A tubular ceramic matrix has been used for the immobilization and cultivation of mammalian cells. High cell, and therefore high extracellular, protein concentrations can be obtained using such systems. The quantification of cell concentration and the control of microenvironmental conditions within the heterogeneous cell culture in ceramic matrix are some of the major difficulties, although these matrices do provide well-defined flow channels. Scale-up of a ceramic matrix reactor may be difficult because of the heterogeneous nature of the system when long tubes are used, although operating with multiple shorter tubes in parallel is an option. These systems are also often operated in perfusion mode.

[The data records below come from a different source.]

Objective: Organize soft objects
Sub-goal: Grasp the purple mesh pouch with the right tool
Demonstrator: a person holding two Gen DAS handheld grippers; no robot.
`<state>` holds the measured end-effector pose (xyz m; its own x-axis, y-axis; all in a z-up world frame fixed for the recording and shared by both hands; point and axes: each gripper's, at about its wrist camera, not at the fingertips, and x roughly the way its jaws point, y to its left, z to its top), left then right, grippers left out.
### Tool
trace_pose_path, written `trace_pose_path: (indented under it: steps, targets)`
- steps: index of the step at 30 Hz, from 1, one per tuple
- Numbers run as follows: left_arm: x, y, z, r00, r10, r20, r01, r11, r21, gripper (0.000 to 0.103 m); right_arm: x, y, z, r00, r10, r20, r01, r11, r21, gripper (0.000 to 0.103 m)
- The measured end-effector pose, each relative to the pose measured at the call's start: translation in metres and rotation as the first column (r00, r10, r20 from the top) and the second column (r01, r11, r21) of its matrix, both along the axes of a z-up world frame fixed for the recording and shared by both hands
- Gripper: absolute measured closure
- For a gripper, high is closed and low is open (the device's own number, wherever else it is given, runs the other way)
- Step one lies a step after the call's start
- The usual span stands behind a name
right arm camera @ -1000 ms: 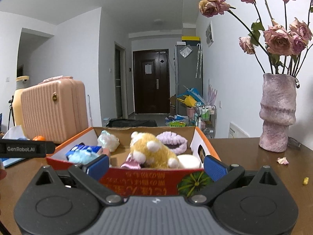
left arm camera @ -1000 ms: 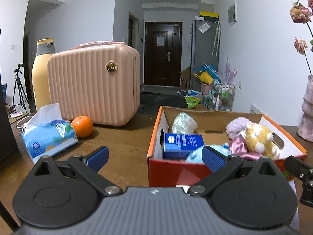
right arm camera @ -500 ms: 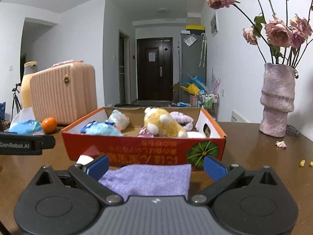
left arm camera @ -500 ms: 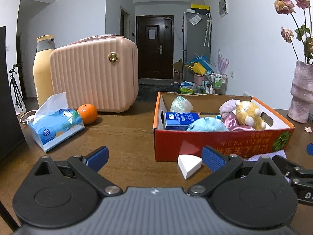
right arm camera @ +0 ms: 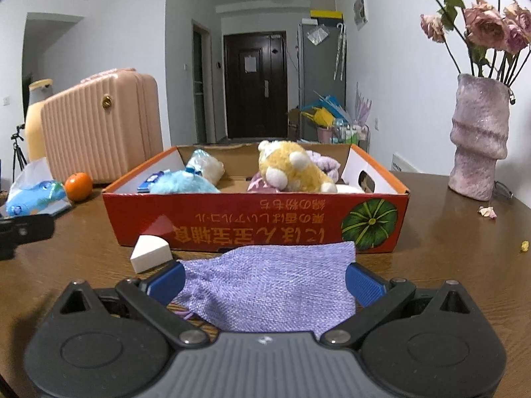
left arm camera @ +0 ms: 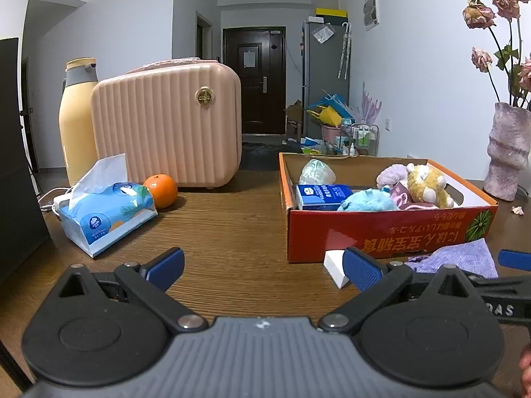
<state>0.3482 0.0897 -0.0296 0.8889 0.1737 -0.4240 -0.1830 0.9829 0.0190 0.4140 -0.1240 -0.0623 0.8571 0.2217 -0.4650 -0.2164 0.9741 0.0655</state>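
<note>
there, purple cloth (right arm camera: 272, 282) between the wide-spread right hand-held gripper (right arm camera: 265, 281) fingers

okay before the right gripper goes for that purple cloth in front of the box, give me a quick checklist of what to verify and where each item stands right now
1. Right gripper jaws open: ok, spread wide.
2. Purple cloth between the right gripper's jaws: ok, it lies flat on the table, spanning the gap.
3. Cloth free of other things: ok for the white wedge sponge, which sits apart to its left; its far edge against the red box: cannot tell.
4. Room in the box: ok, bare cardboard floor shows between the blue plush and yellow plush.
5. Left gripper out of the way: ok, open, empty, off to the left.
6. Right gripper's pads low enough to pinch the cloth: cannot tell.
</note>
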Motion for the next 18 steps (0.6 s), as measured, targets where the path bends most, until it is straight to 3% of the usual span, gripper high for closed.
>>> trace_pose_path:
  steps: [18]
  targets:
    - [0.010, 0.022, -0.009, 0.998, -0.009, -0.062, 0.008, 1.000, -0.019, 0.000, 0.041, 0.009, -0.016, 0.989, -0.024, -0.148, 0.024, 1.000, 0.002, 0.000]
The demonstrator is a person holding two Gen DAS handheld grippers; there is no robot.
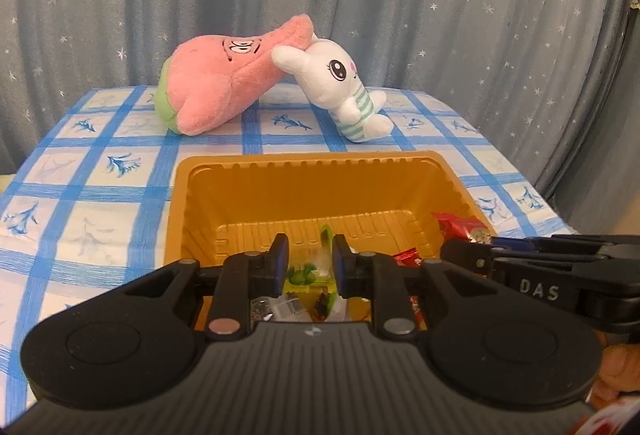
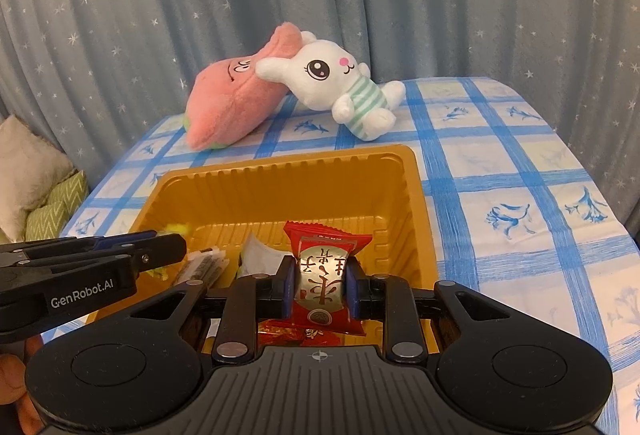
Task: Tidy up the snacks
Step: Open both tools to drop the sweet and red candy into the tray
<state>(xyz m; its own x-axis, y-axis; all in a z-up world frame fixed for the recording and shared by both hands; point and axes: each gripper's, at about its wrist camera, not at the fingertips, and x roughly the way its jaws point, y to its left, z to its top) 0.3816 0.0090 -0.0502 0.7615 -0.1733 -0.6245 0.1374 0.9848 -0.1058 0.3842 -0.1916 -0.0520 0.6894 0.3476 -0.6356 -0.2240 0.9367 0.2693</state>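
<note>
One gold tray (image 2: 412, 171) sits on the checked surface (image 2: 520, 163). Over it, the right claw (image 2: 319, 277) clenches one red snack packet (image 2: 326, 267). The left claw (image 1: 309, 263) hangs released above a green-printed packet (image 1: 306, 273) inside the tray. Two plush toys, pink (image 1: 216, 83) and white (image 1: 340, 83), lie behind the tray.

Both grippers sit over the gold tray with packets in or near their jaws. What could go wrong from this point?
1. The right gripper pinches the red packet over the tray; a crushed snack is possible.
2. The left gripper sits close beside the right one; they may knock together.
3. The green packet between the left pads looks barely gripped and may drop askew.
</note>
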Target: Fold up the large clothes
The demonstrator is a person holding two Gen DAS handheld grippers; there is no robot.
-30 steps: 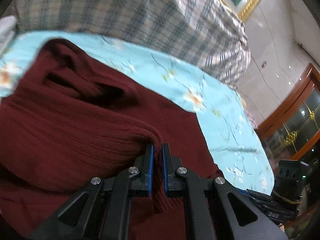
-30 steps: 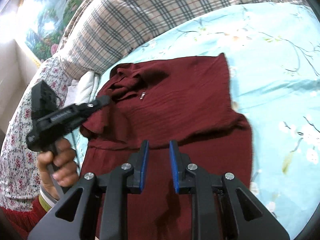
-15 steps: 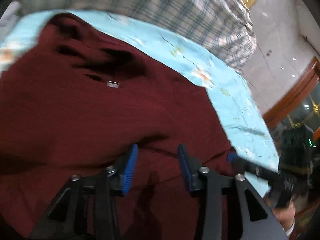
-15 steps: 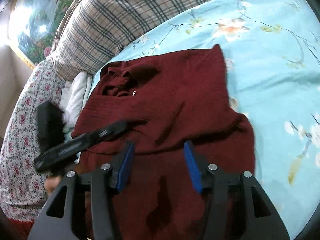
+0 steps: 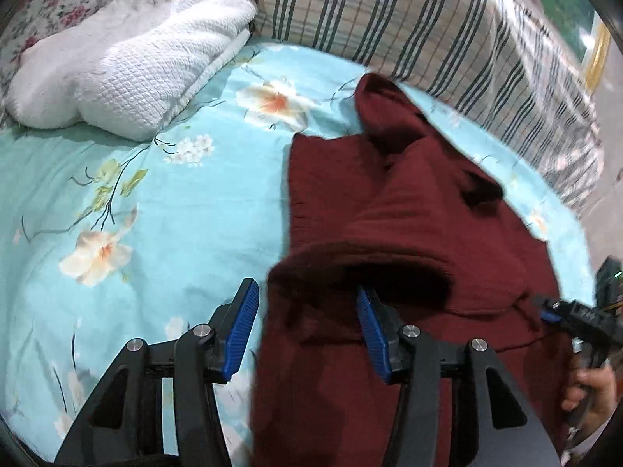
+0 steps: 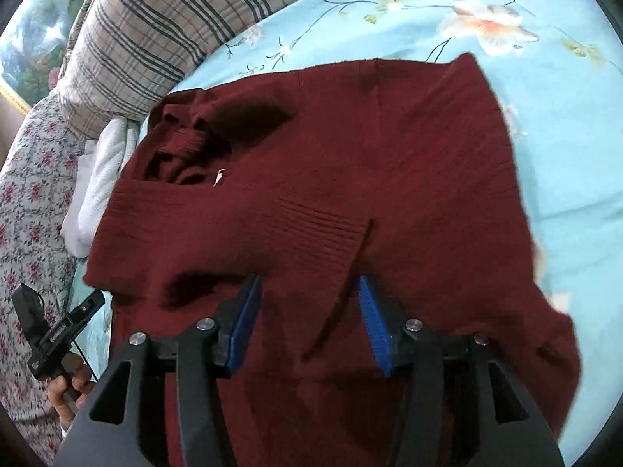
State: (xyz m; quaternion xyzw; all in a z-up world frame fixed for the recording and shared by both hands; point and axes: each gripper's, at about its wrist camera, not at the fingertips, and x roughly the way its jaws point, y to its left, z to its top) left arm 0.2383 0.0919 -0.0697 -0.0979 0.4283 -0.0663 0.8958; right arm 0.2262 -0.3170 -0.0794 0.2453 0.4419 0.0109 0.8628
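Observation:
A dark red knit sweater [image 5: 409, 214] lies on the light blue floral bedsheet [image 5: 155, 202], with a sleeve folded across its body [image 6: 319, 229]. My left gripper [image 5: 307, 327] is open and empty, its jaws wide apart over the sweater's left edge. My right gripper [image 6: 309, 319] is open and empty, low over the folded sleeve cuff [image 6: 350, 233]. The collar [image 6: 183, 155] is at the far left in the right wrist view. Each gripper shows in the other's view, the right gripper [image 5: 576, 319] and the left gripper [image 6: 58, 330].
A plaid pillow [image 5: 428, 31] lies along the far side of the bed. A folded white towel [image 5: 124, 62] sits far left of the sweater. A floral cushion [image 6: 27, 202] borders the bed's left side.
My left gripper let go of the sweater sleeve, opened wide and swung left over the sweater's edge. My right gripper opened wider and moved closer over the sweater.

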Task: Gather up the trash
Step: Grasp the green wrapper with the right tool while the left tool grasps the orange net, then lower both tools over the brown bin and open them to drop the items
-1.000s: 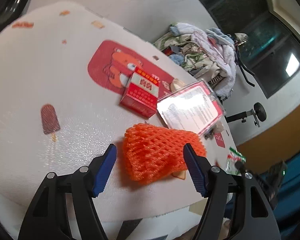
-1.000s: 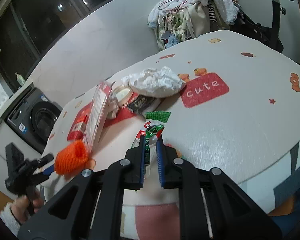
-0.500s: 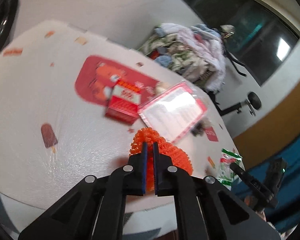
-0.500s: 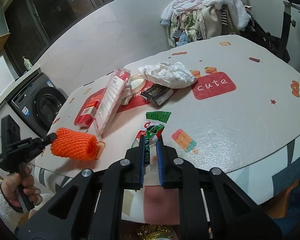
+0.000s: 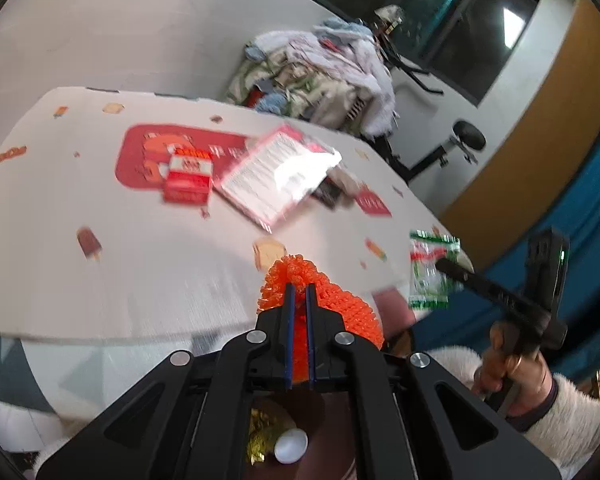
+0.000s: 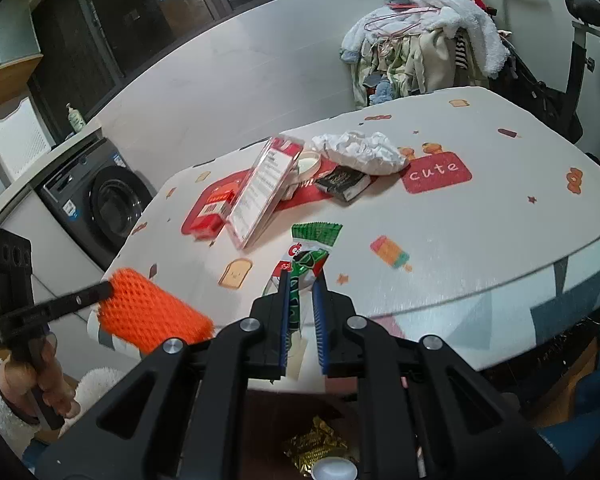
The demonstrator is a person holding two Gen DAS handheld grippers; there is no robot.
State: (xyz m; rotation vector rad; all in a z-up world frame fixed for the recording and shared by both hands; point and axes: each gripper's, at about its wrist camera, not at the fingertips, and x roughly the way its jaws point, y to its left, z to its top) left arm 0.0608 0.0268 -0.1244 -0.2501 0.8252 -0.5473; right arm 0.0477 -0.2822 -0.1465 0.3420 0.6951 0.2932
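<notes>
The left wrist view is blurred by motion, so print on the things lying on the worktop (image 5: pixel 140 264) cannot be read there. The orange foam net (image 5: pixel 332 304) is partly hidden behind the left gripper (image 5: pixel 299 292), whose jaws are clenched on it; in the right wrist view the net (image 6: pixel 152 316) is seen held off the near left edge of the worktop, clear of the surface, its long axis running from the jaws down toward the camera, with its far end cut off by the right gripper's frame. The right gripper (image 6: pixel 303 284) has its jaws closed on a green and red snack wrapper (image 6: pixel 306 258), which is held lengthwise and points away over the worktop edge; its lower end is hidden between the jaws. A bin (image 6: pixel 320 452) is glimpsed below both grippers, mostly covered by their frames, with gold foil and a white round object inside. Farther back lie a red box (image 6: pixel 212 212), a clear plastic pack (image 6: pixel 266 192) propped on edge, crumpled white paper (image 6: pixel 360 152) and a dark packet (image 6: pixel 342 180).
</notes>
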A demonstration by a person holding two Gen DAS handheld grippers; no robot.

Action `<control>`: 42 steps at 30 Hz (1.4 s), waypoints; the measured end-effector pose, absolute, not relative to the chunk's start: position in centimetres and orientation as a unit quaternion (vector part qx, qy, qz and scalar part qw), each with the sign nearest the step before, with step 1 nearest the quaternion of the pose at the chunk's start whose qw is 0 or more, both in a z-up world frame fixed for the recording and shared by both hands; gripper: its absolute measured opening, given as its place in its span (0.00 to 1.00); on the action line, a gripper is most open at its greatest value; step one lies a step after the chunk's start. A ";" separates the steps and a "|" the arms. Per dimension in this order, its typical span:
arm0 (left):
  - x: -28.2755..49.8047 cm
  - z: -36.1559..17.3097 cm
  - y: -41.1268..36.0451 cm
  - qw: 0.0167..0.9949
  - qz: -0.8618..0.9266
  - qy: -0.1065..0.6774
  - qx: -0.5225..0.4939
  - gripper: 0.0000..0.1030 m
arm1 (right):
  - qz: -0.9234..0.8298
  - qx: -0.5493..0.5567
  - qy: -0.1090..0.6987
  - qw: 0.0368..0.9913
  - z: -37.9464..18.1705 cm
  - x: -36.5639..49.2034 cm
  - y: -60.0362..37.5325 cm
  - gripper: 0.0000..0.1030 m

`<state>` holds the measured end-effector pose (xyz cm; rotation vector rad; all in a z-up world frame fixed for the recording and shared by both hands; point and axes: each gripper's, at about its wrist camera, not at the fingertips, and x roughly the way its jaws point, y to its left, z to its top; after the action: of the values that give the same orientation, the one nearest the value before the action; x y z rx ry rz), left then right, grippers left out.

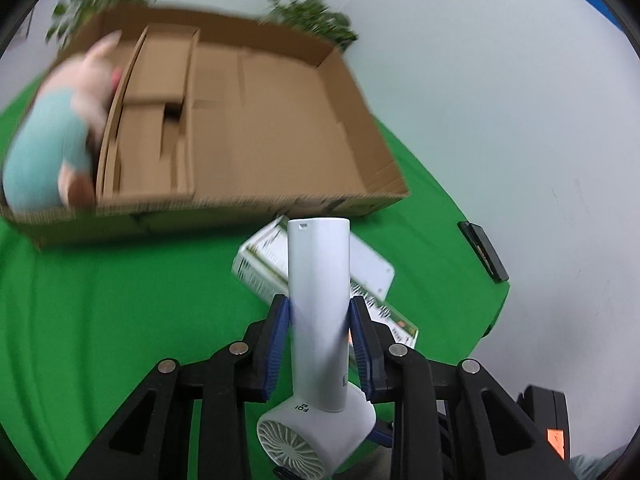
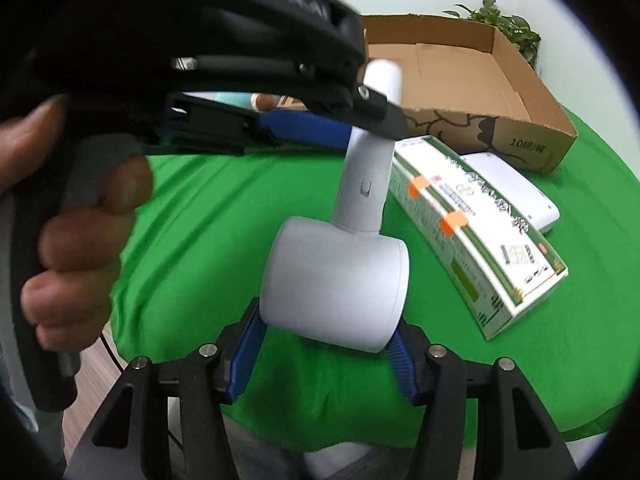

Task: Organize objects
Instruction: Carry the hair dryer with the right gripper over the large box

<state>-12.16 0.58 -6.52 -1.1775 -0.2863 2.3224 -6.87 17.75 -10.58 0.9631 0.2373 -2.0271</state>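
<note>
We see the fan (image 1: pixel 318 320): left gripper (image 1: pixel 319 312) fingers clamp its handle, right gripper (image 2: pixel 324 340) fingers grip its head.

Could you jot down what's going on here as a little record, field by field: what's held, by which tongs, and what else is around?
Held item: white handheld fan
Left tongs: shut on the fan's handle
Right tongs: gripping the fan's round head
Table cover: green cloth
Container: open cardboard box, plush toy in its left end
Beside the box: green-and-white carton, flat white device behind it
</note>
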 end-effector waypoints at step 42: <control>-37.3 -5.3 1.8 0.236 0.846 -0.079 -0.471 0.27 | -0.741 0.496 0.083 0.445 -8.2 -28.5 7.1 0.53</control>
<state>-37.27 1.76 -5.32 -1.2922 -0.2161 2.3198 -28.54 7.13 -8.20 1.2288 0.2065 -1.8369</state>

The immobilization of mammalian cells in gel beads (agar, alginate, collagen, polyacrylamide) and the use of such systems in a packed- or fluidized-bed configuration are possible. Such immobilization methods and reactor configurations will reduce or eliminate the shear effects on cells. High cell densities make high volumetric productivities possible. However, the control of microenvironmental conditions inside bead particles and the accumulation of toxic metabolic products in beads are potential problems.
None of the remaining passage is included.